- [TASK DESCRIPTION]
Taking the material as a whole, state how many of its lines contain "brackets". Write the number and nothing more.

__________________________________________________

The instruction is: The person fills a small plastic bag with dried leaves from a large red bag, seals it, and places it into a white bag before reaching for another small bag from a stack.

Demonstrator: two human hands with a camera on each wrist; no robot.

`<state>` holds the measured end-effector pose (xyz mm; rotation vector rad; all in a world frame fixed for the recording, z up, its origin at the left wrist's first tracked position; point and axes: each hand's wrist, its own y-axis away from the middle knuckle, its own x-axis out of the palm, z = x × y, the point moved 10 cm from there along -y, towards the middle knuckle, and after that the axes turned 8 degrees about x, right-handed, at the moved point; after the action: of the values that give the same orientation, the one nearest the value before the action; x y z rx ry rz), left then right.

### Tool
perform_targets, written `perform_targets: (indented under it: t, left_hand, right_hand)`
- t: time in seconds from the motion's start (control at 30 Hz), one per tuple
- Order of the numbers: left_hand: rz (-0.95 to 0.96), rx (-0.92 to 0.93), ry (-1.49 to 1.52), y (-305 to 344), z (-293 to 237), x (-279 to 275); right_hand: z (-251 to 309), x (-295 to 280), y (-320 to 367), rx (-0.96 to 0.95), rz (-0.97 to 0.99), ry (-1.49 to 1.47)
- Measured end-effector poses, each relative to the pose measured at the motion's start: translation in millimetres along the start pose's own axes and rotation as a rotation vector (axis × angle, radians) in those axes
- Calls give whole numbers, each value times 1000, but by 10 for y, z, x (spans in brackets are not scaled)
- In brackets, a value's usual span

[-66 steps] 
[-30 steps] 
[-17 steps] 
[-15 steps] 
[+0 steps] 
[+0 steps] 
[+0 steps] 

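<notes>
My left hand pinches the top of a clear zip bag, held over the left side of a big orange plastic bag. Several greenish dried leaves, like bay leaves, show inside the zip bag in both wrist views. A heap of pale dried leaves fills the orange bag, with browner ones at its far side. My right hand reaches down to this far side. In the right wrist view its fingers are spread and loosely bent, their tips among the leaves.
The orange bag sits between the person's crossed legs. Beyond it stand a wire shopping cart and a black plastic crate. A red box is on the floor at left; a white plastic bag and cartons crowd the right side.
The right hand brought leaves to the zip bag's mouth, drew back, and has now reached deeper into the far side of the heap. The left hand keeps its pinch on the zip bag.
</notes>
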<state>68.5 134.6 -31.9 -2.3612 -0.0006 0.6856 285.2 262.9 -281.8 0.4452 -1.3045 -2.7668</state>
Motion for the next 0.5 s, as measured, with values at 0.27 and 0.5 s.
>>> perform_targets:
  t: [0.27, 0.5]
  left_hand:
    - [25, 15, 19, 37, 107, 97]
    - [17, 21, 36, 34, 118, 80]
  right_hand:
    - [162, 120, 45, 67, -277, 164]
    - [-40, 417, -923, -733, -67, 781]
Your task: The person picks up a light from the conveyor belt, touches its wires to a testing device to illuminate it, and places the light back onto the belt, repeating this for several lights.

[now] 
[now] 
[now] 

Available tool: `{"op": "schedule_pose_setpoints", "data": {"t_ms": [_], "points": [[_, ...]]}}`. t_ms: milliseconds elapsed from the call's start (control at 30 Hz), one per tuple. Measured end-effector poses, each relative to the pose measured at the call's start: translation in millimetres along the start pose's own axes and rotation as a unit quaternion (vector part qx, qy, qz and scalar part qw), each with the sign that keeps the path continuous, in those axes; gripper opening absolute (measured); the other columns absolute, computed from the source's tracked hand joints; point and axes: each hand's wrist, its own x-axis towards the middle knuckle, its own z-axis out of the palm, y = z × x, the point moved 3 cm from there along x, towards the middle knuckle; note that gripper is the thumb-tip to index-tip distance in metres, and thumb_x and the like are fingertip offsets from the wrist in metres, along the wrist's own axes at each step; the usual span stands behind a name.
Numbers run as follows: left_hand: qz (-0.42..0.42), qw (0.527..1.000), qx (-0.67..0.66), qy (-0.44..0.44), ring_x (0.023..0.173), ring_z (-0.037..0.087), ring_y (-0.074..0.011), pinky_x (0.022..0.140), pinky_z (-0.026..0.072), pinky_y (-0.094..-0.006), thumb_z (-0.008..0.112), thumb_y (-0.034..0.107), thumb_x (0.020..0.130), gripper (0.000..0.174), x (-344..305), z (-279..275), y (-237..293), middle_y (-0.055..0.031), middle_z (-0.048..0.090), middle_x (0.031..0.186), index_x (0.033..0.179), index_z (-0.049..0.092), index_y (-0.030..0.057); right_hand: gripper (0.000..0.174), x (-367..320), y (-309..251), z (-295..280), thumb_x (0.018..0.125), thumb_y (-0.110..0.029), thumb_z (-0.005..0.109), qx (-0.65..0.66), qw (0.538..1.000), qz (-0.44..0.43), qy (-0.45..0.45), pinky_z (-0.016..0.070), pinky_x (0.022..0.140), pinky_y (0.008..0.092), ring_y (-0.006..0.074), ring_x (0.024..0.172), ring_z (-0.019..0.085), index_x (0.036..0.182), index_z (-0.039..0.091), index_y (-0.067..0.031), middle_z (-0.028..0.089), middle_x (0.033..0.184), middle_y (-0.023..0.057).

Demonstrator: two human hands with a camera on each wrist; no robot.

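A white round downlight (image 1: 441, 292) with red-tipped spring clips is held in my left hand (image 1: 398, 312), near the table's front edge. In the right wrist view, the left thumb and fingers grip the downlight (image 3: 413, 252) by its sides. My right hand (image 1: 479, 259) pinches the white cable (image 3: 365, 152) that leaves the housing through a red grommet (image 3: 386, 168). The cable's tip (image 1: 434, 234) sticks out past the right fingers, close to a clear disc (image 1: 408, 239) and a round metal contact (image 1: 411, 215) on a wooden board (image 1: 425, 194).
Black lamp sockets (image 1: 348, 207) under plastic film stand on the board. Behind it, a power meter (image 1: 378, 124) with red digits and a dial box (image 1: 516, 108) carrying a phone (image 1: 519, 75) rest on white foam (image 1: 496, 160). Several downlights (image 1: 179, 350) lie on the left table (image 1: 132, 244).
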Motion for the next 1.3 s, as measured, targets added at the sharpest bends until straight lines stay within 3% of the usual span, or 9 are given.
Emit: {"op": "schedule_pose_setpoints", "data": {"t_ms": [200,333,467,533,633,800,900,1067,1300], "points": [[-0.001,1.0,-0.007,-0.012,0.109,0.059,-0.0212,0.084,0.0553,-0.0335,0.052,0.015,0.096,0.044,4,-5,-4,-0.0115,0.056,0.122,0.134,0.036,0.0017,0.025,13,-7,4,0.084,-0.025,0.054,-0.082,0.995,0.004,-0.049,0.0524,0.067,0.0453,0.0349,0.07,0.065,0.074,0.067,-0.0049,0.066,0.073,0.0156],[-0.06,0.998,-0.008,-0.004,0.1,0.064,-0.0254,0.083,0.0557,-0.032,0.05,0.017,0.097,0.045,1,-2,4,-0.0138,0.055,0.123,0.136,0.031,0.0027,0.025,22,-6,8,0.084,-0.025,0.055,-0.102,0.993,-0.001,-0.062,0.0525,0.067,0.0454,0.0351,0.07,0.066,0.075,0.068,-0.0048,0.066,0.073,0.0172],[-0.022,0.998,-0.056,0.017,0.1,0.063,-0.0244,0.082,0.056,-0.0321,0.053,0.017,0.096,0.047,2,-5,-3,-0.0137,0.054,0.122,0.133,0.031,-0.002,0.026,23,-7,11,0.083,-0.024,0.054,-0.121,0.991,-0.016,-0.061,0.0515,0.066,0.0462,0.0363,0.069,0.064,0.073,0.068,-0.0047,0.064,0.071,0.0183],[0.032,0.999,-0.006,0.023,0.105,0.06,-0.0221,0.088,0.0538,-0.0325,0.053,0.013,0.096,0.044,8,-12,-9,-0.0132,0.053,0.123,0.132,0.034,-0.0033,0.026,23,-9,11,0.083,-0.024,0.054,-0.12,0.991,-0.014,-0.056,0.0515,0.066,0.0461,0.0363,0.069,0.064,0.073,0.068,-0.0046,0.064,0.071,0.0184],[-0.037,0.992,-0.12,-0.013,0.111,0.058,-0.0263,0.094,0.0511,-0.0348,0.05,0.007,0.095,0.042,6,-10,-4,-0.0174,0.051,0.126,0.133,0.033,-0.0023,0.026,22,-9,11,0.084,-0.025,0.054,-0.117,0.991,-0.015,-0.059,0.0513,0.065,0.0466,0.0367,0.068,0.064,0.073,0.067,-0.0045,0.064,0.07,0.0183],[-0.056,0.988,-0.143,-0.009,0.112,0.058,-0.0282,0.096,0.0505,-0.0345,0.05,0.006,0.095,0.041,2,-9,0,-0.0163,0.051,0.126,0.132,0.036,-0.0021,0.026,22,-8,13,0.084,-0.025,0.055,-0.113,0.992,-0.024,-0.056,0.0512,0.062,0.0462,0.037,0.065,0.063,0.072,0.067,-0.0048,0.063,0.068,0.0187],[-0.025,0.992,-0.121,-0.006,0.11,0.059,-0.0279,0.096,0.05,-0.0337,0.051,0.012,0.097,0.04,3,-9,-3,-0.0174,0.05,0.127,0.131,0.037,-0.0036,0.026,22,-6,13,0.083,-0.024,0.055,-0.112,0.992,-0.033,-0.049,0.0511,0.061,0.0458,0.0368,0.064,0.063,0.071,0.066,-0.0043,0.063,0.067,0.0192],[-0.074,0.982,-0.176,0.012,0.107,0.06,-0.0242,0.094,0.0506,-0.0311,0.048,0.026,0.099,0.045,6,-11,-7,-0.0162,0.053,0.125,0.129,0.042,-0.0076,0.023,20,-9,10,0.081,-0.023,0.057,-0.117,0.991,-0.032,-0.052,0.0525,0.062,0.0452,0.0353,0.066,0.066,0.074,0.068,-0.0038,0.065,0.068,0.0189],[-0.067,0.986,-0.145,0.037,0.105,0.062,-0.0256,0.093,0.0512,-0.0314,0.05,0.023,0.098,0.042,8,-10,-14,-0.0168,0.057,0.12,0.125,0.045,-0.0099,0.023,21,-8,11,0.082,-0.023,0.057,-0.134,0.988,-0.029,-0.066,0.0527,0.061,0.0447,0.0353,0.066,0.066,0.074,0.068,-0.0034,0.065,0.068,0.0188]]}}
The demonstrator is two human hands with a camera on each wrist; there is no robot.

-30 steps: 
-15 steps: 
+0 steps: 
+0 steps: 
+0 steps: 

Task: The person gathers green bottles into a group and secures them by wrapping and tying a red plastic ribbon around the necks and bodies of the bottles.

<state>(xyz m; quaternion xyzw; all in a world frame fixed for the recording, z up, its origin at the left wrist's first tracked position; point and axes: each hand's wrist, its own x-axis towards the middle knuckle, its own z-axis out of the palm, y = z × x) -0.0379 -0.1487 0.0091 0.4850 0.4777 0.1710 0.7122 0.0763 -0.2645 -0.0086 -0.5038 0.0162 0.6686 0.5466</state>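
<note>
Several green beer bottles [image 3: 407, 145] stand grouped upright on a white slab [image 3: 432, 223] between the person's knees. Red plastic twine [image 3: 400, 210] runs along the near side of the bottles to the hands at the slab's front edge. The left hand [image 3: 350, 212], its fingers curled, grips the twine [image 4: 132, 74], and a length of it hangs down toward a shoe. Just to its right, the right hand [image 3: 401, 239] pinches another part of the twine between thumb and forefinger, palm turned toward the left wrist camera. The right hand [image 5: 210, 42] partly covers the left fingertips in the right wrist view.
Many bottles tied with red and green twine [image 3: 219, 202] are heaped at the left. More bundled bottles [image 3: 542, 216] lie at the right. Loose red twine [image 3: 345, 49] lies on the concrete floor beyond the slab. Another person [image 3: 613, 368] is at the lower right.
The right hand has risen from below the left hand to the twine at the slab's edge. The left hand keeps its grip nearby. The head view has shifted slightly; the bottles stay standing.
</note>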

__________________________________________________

- [OUTPUT]
2